Report: Aging Java Components To Blame For Massively Buggy Open-Source Software
itwbennett writes: The problem isn't new, but a report released Tuesday by Sonatype, the company that manages one of the largest repositories of open-source Java components, sheds some light on poor inventory practices that are all-too-common in software development. To wit: 'Sonatype has determined that over 6 percent of the download requests from the Central Repository in 2014 were for component versions that included known vulnerabilities and the company's review of over 1,500 applications showed that by the time they were developed and released each of them had an average of 24 severe or critical flaws inherited from their components.'
I'm betting if you have a large enough pool of open source things, which depend on other open source things, then the bugs in the dependencies will trickle up to the projects which rely on them.
Though, admittedly, Java has also made this more annoying -- a decade or so ago when I was actively working on a Java project, it always amazed me how a new version of Java could completely break everything and then you'd have to re-test and re-certify everything.
It got to the point we put in very large bold characters in our release notes ... we work on this version of Java, if you get clever and introduce your own version of Java, we won't talk to you until you confirm the bug in the version we support.
A surprising number of clients were willing to blaze trail with whatever version of Java came along, and then kept expecting we'd be supporting custom versions from vendors or features which didn't exist when our version was built.
Eventually we learned to dread a new release of Java. Because invariably things went to hell and stopped working.
Lost at C:>. Found at C.
It's about time everyone stops whining. There are things in life you're better safe than sorry, but then there are things in life you just can't change: not every single entity can keep maintaining what they create.
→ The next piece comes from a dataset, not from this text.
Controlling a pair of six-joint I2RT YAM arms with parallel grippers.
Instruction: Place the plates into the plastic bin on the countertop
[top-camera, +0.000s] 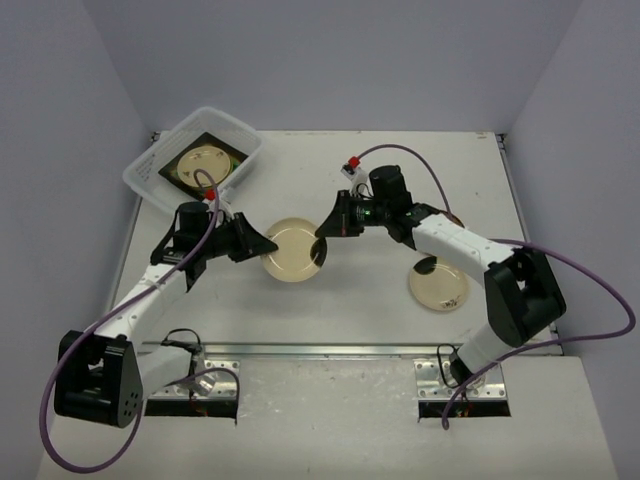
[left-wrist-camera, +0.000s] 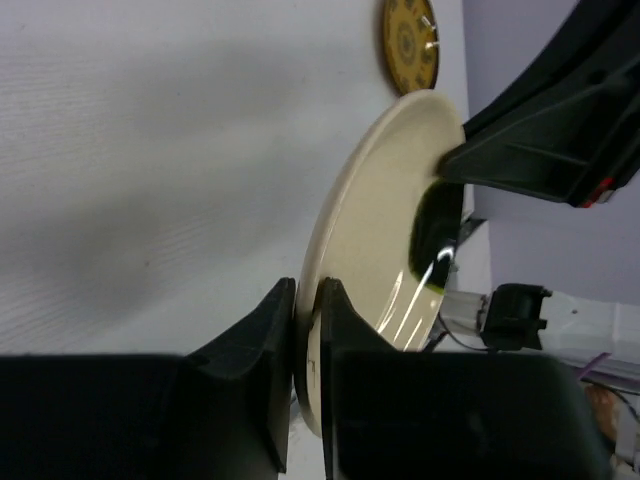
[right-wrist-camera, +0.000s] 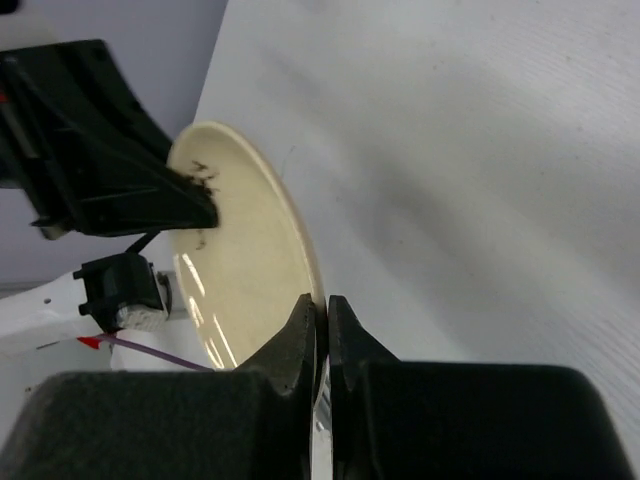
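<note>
A round cream plate (top-camera: 288, 252) hangs tilted just above the middle of the countertop (top-camera: 330, 190), gripped from both sides. My left gripper (top-camera: 268, 243) is shut on its left rim, and in the left wrist view the fingers (left-wrist-camera: 262, 335) pinch the plate (left-wrist-camera: 375, 230) edge. Opposite it, my right gripper (top-camera: 320, 232) is shut on the other rim, its fingers (right-wrist-camera: 350, 345) clamping the plate (right-wrist-camera: 250, 250). The plastic bin (top-camera: 215, 114) stands at the back left, holding a mustard round plate (top-camera: 206, 162) on a dark square plate (top-camera: 178, 176). Another cream plate (top-camera: 440, 288) lies at the right.
A mustard-patterned plate (left-wrist-camera: 410, 45) lies on the table far beyond the held plate in the left wrist view. A small red and white connector (top-camera: 352, 165) sits at the back centre. The metal rail (top-camera: 330, 350) runs along the front edge.
</note>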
Human beings are limited, and so are human organizations - they lack money, workforce or simply the patience to put up with some "critical flaws" that are just too rooted in bad design to be solved without a restructuring.
THAT IS THE REAL FLAW.
There are good ways and bad ways to create reusable components. Black boxing (containing) everything for starters (sans the closed-sourced part) is something people tend to limit the scope to testing and/or to services outside a fully-fledged system's component border. Technologies like SOA are just one of many ways to plug&play every new piece of technology that performs a very specific task in a different way of a previously flawed one. Think project Ara. It's not only fun to develop like this (although some have problem conceptualizing it), but it's also more robust in the long run. Using such paradigms is what we, as the "clients" of such "aging and flawed" components can do push better development of individual components.
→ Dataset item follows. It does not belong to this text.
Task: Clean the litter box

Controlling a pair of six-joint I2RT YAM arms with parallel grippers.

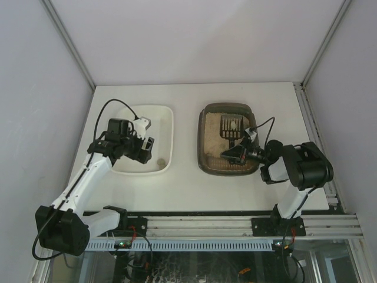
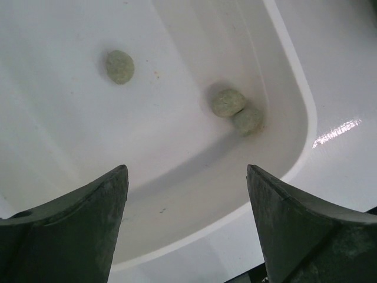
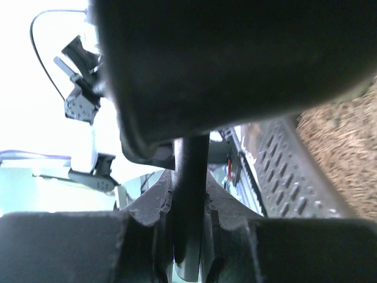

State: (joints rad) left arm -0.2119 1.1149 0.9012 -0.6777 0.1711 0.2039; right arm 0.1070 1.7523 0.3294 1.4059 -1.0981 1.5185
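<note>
Grey walls (image 1: 35, 88) close in a white tabletop (image 1: 182, 183) where two trays sit side by side, apart from each other. On the robot's right is the litter box (image 1: 202, 154), a dark brown tray with a bed of pale sand (image 1: 211, 138). On the left is a white tray (image 1: 172, 130).

The right gripper (image 1: 234, 155) reaches in over the near edge of the litter box. Its wrist camera shows both fingers pressed tight on the dark handle of the black slotted scoop (image 1: 231, 125). The scoop's head lies over the far half of the sand. Something pale shows on it, but I cannot tell whether that is a clump or loose grains.

The left gripper (image 2: 185, 174) hangs over the near right corner of the white tray with its fingers spread wide and nothing between them. Below it, three greenish-grey clumps (image 2: 228, 102) lie on the tray floor, two touching near the corner and one apart.

The step in hand looks like sifting, with the scoop working the sand while some waste is already in the white tray. The next move probably calls for raising the scoop level so the grains drain through the slots. It would then go across the gap and tip over the white tray, clear of the open left fingers.
</note>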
Now, each and every component developer has to find ways to keep their work atomic, so as to not conflict with the principles of technologies they are developed to work for. This might all seem like an utopian way of what to expect of the coding community, but then again we are also still looking for the best ways to apply near-perfect political views designed hundreds of years ago, which are yet to achieve full potential. I keep my hopes up for both issues, but my expectations low.